[Start of section]
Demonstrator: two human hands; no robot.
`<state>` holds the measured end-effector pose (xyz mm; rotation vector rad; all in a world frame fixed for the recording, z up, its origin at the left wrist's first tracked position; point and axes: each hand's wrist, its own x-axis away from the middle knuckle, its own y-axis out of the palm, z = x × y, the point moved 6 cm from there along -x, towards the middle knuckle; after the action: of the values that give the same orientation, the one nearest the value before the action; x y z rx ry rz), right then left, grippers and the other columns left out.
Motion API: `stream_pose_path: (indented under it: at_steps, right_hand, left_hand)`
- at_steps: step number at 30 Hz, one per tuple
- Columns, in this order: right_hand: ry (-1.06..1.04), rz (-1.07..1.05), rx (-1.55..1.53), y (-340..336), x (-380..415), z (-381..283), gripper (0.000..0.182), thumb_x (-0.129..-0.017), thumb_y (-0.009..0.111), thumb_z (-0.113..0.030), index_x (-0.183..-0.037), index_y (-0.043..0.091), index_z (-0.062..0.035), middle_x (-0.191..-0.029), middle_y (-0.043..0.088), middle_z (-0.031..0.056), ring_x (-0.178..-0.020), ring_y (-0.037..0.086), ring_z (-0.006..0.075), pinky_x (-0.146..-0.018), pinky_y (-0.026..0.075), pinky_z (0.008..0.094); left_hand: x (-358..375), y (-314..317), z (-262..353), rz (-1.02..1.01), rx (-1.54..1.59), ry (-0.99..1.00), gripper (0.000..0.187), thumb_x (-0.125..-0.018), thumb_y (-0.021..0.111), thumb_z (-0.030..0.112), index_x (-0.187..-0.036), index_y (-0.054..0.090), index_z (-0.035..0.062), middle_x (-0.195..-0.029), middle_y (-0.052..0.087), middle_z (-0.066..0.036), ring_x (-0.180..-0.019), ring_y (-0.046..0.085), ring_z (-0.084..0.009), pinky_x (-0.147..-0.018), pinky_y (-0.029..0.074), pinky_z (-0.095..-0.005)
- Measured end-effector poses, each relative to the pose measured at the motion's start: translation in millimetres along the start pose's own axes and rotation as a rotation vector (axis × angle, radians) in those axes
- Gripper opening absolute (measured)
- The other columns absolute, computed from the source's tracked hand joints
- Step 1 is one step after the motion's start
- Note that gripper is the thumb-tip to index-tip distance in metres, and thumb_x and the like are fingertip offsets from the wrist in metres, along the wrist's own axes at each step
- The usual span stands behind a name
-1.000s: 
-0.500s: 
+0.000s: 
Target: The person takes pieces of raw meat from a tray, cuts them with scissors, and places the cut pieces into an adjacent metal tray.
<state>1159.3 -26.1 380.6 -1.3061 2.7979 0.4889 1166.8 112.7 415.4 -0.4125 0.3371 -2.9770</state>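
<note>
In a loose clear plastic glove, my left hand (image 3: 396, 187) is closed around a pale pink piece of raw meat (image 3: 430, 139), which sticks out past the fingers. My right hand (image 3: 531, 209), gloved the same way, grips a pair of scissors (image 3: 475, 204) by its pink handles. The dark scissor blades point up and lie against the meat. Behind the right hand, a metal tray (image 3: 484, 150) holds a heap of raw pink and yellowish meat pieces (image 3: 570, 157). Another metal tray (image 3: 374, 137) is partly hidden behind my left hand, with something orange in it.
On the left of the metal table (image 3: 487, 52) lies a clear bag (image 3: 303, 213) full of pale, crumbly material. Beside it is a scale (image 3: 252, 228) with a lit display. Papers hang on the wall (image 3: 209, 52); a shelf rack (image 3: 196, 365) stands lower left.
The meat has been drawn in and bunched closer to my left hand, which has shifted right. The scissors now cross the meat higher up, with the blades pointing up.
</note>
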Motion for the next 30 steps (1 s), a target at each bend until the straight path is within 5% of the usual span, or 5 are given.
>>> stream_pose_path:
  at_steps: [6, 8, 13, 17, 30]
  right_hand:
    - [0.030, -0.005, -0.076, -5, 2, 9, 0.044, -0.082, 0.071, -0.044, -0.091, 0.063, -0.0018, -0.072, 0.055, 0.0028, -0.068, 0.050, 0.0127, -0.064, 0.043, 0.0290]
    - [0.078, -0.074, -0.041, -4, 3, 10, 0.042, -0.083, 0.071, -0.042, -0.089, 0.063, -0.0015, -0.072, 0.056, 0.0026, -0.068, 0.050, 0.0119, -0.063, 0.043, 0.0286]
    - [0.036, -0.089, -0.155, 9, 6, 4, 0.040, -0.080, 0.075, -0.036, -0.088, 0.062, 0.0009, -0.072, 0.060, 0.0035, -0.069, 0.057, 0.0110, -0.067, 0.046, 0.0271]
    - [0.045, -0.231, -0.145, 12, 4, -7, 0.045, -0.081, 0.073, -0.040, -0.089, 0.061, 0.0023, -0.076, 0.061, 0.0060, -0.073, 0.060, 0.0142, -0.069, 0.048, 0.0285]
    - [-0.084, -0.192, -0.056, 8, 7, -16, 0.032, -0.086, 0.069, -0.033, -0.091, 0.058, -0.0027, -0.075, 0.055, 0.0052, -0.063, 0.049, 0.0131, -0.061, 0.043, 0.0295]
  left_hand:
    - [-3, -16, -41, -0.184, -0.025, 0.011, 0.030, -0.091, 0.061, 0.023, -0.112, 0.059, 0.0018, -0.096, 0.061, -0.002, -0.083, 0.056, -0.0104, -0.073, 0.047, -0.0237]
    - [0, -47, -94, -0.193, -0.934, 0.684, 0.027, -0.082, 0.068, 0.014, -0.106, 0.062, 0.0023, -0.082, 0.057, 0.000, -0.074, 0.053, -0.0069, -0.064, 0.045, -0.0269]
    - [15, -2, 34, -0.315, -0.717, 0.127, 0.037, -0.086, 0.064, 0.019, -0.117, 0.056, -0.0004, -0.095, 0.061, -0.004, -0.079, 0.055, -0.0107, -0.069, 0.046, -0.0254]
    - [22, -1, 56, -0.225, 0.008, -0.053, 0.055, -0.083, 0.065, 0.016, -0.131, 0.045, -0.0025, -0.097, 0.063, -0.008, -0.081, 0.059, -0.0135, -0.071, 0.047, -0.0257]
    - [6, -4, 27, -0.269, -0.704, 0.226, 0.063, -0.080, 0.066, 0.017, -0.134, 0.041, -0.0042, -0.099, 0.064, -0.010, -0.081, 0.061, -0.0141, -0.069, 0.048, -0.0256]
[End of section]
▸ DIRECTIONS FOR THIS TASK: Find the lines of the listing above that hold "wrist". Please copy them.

▸ FINAL ANSWER:
`<state>` holds the measured end-effector pose (xyz mm; rotation vector rad; all in a world frame fixed for the recording, z up, its origin at the left wrist's first tracked position; point and axes: each hand's wrist, its own x-axis away from the middle knuckle, its own y-axis out of the palm, z = x × y, the point moved 6 cm from there along -x, towards the middle knuckle; after the action: of the values that give the same orientation, the one nearest the value before the action; x y z rx ry rz), right then left, grippers and the other columns left out.
- Note that gripper is the thumb-tip to index-tip distance in metres, and thumb_x and the like are fingertip offsets from the wrist in metres, along the wrist's own axes at each step

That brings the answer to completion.